When the Newton Nomadic Theater’s production of Colder Than Here closes in a few weeks we’ll be happy to donate a pair of (gently) used cardboard coffins to anybody looking to do a “green” burial.
@Sallee: This is a general comment since I don’t know any specifics about this company’s business needs. However, generally speaking Newton is not a good place for most manufacturing because (a) commercial rents are too expensive for this type of use (b) few properties are zoned for manufacturing and, likely most significantly (c) the craftsmen and women that would likely work for a business like this can’t afford to live here.
Newton employers are having a hard time finding and retaining workers and new employers of every discipline will hesitate to come here if they aren’t confident that they can find workers.

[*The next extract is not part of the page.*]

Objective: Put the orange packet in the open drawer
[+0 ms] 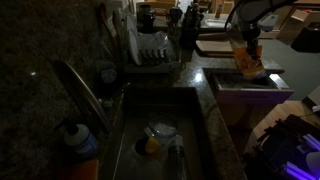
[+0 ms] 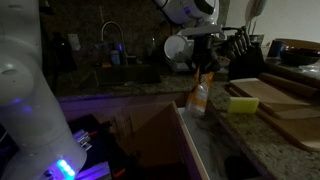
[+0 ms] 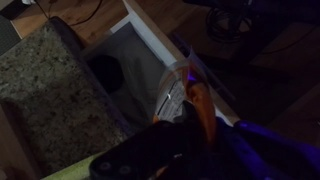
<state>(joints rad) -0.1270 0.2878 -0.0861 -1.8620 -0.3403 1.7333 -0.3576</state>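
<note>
The orange packet (image 1: pixel 246 63) hangs from my gripper (image 1: pixel 244 42) over the open drawer (image 1: pixel 252 96). In an exterior view the packet (image 2: pixel 200 96) dangles below the gripper (image 2: pixel 201 66), by the counter's edge and above the drawer (image 2: pixel 150 135). In the wrist view the packet (image 3: pixel 196 98) sticks out from between the dark fingers (image 3: pixel 178 118), with the pale drawer inside (image 3: pixel 135 70) beneath it. The gripper is shut on the packet's top end. The scene is very dark.
A granite counter (image 3: pixel 50 95) borders the drawer. A yellow sponge (image 2: pixel 243 103) and wooden cutting boards (image 2: pixel 280 100) lie near the packet. A sink (image 1: pixel 160 140) with dishes, a tap (image 1: pixel 85 90) and a dish rack (image 1: pixel 150 55) stand to the side.
</note>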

And workers can’t come here if they can’t find a place to live.
Thought this was a late April Fool’s joke.
Every argument circles back on itself as in all discussions on development and tax generation. Mega-developments horrify us because of the expensive rentals and the lack of public transportation to and from them (the influx of even more cars to thoroughfares already crowded). But when we consider importing commercial and manufacturing enterprises to create income, the employees would live too far away and have endless commutes by any other means than the auto. And where might they live in Newton? Employees of a coffin factory could hardly afford to pay rent (or purchase a condo) in Avalon or Riverside or Northland, the set-asides notwithstanding. The affordable units in projects like Austin Street are far too limited.
For now Newton will continue its evolution away from income diversity and towards greater affluence.